(Available data)

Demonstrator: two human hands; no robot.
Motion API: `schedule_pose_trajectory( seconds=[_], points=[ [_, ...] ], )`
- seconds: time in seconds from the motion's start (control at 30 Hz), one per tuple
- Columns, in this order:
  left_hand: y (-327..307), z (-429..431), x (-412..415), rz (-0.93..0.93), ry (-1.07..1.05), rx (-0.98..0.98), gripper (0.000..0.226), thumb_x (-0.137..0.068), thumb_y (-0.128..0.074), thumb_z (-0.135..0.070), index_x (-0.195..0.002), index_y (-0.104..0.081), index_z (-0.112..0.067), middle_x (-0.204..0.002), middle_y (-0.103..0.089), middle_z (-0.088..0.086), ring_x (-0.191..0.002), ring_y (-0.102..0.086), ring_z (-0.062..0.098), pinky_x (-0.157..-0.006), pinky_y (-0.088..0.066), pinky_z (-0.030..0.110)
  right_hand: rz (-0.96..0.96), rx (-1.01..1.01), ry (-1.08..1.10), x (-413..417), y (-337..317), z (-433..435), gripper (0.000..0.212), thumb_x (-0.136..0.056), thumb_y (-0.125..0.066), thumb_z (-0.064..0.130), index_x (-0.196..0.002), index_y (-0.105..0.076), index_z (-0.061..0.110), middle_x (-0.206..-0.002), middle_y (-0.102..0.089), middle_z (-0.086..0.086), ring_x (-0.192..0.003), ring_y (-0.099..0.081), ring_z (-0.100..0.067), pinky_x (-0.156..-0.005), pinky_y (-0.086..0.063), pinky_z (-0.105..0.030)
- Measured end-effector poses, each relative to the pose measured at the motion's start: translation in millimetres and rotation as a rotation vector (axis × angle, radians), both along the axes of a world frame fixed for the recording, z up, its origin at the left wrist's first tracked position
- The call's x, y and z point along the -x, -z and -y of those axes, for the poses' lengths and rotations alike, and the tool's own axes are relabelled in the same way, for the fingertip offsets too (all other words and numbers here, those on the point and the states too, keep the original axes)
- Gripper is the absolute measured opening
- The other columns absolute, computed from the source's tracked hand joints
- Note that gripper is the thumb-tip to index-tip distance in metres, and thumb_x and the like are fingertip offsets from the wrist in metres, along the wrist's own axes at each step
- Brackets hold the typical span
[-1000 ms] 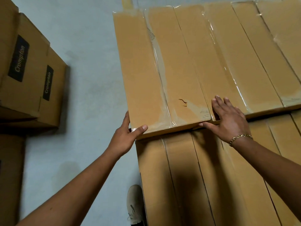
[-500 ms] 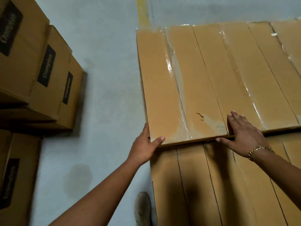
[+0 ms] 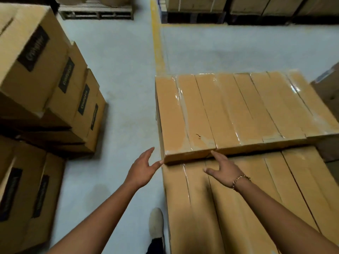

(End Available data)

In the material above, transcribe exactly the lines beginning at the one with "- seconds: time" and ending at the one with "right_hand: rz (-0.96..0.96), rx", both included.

- seconds: time in seconds from the motion's start (control at 30 Hz), one per tuple
- Columns, in this order:
  left_hand: y (-327..307), z (-429..431), x (-412..415), rz (-0.93..0.93), ry (-1.07..1.05), rx (-0.98..0.98), gripper (0.000..0.226), thumb_x (-0.137..0.068), thumb_y (-0.128..0.074), thumb_z (-0.135..0.070), index_x (-0.195..0.002), index_y (-0.104..0.081), index_z (-0.112..0.067), middle_x (-0.204..0.002), middle_y (-0.103..0.089), middle_z (-0.088..0.086), ring_x (-0.191..0.002), ring_y (-0.102..0.086), ring_z (-0.062..0.098), pinky_x (-0.157..-0.006), pinky_y (-0.088..0.066), pinky_z (-0.030..0.110)
  right_hand: rz (-0.96..0.96), rx (-1.01..1.01), ry (-1.08..1.10), x (-413..417), y (-337..317), z (-433..435), gripper (0.000..0.212), thumb_x (-0.136..0.056), thumb_y (-0.125..0.066), thumb_z (-0.064..0.130), index_x (-0.196..0.002), index_y (-0.105..0.076), index_z (-0.061..0.110), middle_x (-0.206..-0.002), middle_y (-0.102..0.089), middle_z (-0.086..0.086), ring_x (-0.192..0.003), ring_y (-0.099..0.081), ring_z (-0.100..0.067), pinky_x (-0.156..-0.005), pinky_y (-0.086..0.063), pinky_z (-0.105..0.030)

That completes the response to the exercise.